There is a difference between a fact for which we don't know the explanation, and the absence of fact ! This board's Terms of Service are strict : 8. Any statement about sound quality must be supported by the author responsible for such statements by a double blind listening test demonstrating that he can hear a difference.
This way, we have a fact to begin with, then, we can search an explanation.

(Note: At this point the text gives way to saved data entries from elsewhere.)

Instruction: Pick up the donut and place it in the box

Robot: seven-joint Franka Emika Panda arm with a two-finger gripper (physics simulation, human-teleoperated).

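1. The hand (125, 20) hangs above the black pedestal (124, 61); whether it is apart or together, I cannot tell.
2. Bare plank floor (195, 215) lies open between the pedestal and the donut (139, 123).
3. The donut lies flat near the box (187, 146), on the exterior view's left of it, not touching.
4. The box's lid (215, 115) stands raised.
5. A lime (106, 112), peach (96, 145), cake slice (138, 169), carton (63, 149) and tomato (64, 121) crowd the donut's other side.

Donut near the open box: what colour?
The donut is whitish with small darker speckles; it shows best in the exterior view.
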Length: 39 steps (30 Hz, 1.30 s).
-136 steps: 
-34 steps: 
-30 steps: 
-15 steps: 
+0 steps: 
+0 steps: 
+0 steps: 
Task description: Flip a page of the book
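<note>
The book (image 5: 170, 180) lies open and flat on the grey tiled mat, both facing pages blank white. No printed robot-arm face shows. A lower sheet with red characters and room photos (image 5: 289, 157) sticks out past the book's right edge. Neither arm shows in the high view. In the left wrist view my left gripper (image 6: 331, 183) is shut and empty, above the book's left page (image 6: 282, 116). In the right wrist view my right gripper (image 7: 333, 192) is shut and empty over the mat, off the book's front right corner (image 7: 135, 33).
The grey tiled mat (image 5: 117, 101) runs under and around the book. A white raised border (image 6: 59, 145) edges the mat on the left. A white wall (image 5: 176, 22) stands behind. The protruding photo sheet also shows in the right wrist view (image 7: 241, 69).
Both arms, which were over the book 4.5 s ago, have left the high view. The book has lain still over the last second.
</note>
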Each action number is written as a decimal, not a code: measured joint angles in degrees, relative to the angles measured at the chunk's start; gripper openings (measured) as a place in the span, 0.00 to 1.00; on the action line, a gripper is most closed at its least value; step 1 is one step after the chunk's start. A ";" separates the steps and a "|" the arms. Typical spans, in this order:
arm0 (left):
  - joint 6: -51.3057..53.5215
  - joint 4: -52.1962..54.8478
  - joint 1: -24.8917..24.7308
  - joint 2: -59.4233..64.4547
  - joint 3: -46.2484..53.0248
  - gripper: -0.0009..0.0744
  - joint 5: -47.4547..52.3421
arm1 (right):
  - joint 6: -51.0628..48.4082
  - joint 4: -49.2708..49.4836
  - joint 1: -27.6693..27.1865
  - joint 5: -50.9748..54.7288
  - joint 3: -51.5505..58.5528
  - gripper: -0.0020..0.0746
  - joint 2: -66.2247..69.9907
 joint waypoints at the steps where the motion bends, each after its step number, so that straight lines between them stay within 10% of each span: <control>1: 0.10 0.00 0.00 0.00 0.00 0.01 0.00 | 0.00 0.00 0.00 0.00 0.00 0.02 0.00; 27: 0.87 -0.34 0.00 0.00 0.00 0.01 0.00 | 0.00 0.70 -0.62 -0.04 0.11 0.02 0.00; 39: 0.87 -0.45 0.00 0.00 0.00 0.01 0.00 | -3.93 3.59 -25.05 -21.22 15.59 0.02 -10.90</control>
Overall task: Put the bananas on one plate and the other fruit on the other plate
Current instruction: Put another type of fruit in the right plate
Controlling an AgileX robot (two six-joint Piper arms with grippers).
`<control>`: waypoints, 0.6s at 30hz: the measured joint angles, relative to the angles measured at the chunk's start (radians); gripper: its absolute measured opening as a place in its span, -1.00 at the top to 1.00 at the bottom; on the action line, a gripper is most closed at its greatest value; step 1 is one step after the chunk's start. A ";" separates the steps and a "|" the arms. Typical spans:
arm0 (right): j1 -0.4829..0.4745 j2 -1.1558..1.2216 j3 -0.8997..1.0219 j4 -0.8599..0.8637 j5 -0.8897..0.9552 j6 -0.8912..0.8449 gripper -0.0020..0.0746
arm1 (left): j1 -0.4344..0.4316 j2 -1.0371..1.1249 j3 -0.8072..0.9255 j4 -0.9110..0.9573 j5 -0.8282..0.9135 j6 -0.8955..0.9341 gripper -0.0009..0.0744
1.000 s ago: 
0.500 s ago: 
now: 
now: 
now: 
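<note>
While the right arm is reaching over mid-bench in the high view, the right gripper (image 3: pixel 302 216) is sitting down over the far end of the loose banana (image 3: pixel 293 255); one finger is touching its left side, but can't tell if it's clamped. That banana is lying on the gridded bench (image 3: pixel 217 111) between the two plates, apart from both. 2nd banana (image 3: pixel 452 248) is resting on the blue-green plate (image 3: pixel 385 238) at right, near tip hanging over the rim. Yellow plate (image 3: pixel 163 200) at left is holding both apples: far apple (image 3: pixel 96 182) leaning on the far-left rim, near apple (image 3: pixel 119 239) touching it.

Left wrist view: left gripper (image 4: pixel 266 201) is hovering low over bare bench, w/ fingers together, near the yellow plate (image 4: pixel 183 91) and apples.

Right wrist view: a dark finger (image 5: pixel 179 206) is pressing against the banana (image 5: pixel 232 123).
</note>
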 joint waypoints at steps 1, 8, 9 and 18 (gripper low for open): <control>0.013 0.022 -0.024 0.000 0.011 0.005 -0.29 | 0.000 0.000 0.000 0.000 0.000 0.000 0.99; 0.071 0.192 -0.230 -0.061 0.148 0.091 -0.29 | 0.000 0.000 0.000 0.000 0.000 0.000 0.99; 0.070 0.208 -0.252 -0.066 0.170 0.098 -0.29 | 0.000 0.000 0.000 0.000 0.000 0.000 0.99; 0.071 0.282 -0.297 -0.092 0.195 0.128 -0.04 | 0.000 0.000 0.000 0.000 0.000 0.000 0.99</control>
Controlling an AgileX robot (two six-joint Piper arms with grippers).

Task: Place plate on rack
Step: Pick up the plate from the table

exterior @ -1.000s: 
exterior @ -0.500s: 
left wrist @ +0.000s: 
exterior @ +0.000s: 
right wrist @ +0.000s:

Without blind test results, we consider that we have no fact to explain.

For DVD-A or SACD quality, we are currently gathering facts, but they are difficult to reproduce in order to confirm them : the japanese  Oohashi et al. experiment, and Listen's results (http://www.hydrogenaudio.org/forums/index.php?showtopic=17118&).

Griesinger's experiment, that Nika Aldrich and I have confirmed, doesn't necesseraly dismiss them, because we listen for intermodulation between continuous tones, while in Oohashi et al.'s experiment, the recording used was a gamelan's recording, that is a kind of metallophone. The negative result in Griesinger's experiment is that if a 90 dB (for example) ultrasound doesn't intermodulate, then the 50 dB harmonic of a music instrument certainly won't.
But we forgot that this 50 dB measured value is an average value, while the gamelan has high frequency content mostly on attacks, thus, since the high frequency content is present only for very short times, its level must be very high in order to give a 50 dB level after averaging.
In order to get the instant level, the frequency analysis should be done with the shortest possible FFT window, so as to see how loud the ultrasounds can get, compared to the other frequencies present at the same time. As long as the FFT window is longer than the attack duration, the instant level of some high frequencies may be higher than measured, if they are shorter.